Going back to the reason why UPI succeeded - along with factors like demonetization and Covid that definitely played a role, I believe that the role of NPCI has been crucial, especially onboarding banks onto the network. This is precisely what the Account Aggregator framework needs—a central governing body that not only establishes the framework but also actively oversees and drives the ecosystem's growth, ensuring full participation and accountability. Currently, Sahamati operates as a voluntary organization and is not under the direct purview of a regulator. To unlock the full potential of the AA framework, Sahamati—or a similar entity—must be empowered with regulatory authority and structured akin to NPCI. This would provide the necessary governance, enforce accountability, and create a transparent and equitable ecosystem that fosters trust and adoption.
Another lever that can be definitely useful is creating customer awareness through campaigns similar to “Mutual Fund Sahi Hai” to ensure that customers demand data sharing mechanisms from their FIPs. Nothing works better than when a customer demands a service provider for a viable and easy to use solution.
Conclusion
The Account Aggregator framework is all set to bridge the financial inclusion gap, but it requires the collective effort of regulators, financial institutions, technology innovators, and customers.

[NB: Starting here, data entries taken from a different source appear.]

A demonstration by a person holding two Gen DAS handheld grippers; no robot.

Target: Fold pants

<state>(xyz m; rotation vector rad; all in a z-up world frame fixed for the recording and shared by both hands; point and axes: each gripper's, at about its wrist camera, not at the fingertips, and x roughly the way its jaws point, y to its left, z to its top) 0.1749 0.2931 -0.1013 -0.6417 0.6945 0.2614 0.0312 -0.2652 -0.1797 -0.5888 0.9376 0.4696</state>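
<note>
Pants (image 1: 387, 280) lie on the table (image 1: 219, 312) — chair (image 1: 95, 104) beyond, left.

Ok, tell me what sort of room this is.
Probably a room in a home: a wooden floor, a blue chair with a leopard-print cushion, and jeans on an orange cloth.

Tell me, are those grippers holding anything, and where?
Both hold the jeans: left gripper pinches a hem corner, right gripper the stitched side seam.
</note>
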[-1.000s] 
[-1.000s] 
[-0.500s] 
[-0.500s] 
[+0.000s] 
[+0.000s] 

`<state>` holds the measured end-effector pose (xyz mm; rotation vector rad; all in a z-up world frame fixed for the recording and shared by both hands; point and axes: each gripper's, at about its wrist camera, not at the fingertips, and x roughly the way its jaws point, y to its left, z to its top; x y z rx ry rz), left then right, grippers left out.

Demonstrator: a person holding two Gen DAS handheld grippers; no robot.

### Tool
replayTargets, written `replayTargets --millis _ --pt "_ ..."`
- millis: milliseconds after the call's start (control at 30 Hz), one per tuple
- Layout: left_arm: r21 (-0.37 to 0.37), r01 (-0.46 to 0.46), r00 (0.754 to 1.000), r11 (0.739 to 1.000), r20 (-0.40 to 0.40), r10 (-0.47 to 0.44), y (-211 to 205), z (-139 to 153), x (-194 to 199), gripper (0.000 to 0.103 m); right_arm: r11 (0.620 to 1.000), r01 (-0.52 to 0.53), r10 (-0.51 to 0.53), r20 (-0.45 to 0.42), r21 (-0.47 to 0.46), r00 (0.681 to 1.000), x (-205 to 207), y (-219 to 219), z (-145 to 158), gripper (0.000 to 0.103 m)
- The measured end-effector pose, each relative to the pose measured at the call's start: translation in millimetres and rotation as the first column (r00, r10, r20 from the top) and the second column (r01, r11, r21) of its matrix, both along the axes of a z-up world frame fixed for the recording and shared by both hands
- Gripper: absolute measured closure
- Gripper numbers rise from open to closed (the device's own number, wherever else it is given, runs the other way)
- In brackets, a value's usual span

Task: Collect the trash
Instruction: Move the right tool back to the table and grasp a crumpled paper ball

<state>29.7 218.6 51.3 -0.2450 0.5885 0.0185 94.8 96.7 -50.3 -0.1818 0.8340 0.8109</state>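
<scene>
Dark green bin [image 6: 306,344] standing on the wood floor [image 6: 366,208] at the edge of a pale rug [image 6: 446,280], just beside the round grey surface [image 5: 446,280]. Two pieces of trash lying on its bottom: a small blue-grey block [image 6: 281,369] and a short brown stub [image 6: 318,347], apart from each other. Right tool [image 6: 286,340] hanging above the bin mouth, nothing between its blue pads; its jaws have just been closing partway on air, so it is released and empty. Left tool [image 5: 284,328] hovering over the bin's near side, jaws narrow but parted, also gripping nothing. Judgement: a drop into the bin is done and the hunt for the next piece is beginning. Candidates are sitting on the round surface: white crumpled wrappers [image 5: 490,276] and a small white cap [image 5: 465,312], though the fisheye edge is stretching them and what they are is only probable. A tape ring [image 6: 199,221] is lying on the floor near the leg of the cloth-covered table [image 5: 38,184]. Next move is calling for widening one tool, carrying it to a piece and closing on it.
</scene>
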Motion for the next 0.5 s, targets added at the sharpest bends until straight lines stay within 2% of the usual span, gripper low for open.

- Regulators and policymakers: Empower governing bodies like Sahamati with regulatory authority to drive adoption and enforce accountability.
- Financial institutions: Embrace AA as a strategic opportunity to tap into underserved markets and invest in the necessary infrastructure.
- Startups and tech providers: Develop technology to help AA adoption, enhance data governance, and build groundbreaking use cases
- Customers: Demand data-sharing mechanisms from your financial service providers to access better financial products and services.